As hap­pened with the Michi­gan team’s pre­vi­ous tiny com­puter, the Mi­cro Mote, a myr­iad of other po­ten­tial uses may be found in time. Ac­cord­ing to Luker, when they first devel­oped the Mi­cro Mote, they didn’t yet know all the things for which it would be use­ful, but once they pub­lished it, dozens of in­quiries came flood­ing in. Cur­rent ap­pli­ca­tions of the Mi­cro Mote in­clude pres­sure sens­ing in­side the eye for glau­coma di­ag­no­sis, cancer stud­ies, oil reser­voir mon­i­tor­ing, bio­chem­i­cal process mon­i­tor­ing, sur­veil­lance – both au­dio and vis­ual – and re­search­ing the be­hav­iour of snails.

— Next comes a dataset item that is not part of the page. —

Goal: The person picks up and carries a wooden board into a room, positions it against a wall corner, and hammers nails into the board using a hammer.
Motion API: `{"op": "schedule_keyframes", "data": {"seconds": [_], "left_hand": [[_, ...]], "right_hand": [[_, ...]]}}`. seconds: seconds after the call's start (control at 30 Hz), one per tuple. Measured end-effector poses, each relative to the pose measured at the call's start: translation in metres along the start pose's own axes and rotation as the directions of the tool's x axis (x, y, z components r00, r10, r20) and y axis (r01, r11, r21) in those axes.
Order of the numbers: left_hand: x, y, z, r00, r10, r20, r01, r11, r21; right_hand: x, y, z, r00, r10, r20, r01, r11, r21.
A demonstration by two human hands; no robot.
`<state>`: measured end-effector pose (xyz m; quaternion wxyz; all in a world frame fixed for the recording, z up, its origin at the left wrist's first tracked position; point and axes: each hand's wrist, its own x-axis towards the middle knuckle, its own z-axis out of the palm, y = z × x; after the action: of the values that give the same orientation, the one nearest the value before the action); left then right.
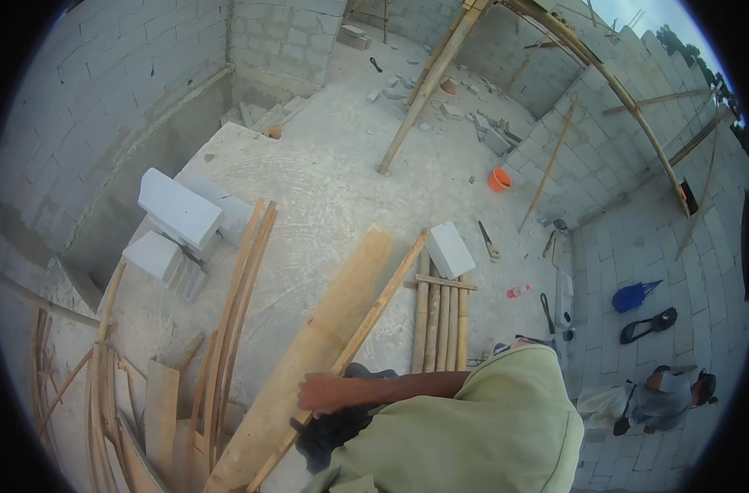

While there’s lit­tle doubt that the Michi­gan team’s lat­est de­vice is re­mark­able, doubt has been cast on the team’s claim to tini­est­com­puter fame, as some are ques­tion­ing whether these de­vices – IBM’S in­cluded – can le­git­i­mately be called com­put­ers. The rea­son be­ing, if you un­plug a desk­top or lap­top com­puter, its pro­grams and data are still there when it re­boots once the power re­turns, whereas the mi­cro-de­vices lose all prior pro­gram­ming and data if they lose power. In­deed, Blaauw has asked this very same thing. “We are not sure if they should be called com­put­ers or not. It’s more of a mat­ter of opin­ion whether they have the min­i­mum func­tion­al­ity re­quired.”

As time marches on and tech gets ever more ex­tra­or­di­nary, sci­en­tists and en­gi­neers will likely come up with plen­ti­ful uses for this minute com­puter – and pos­si­bly even a smaller com­peti­tor.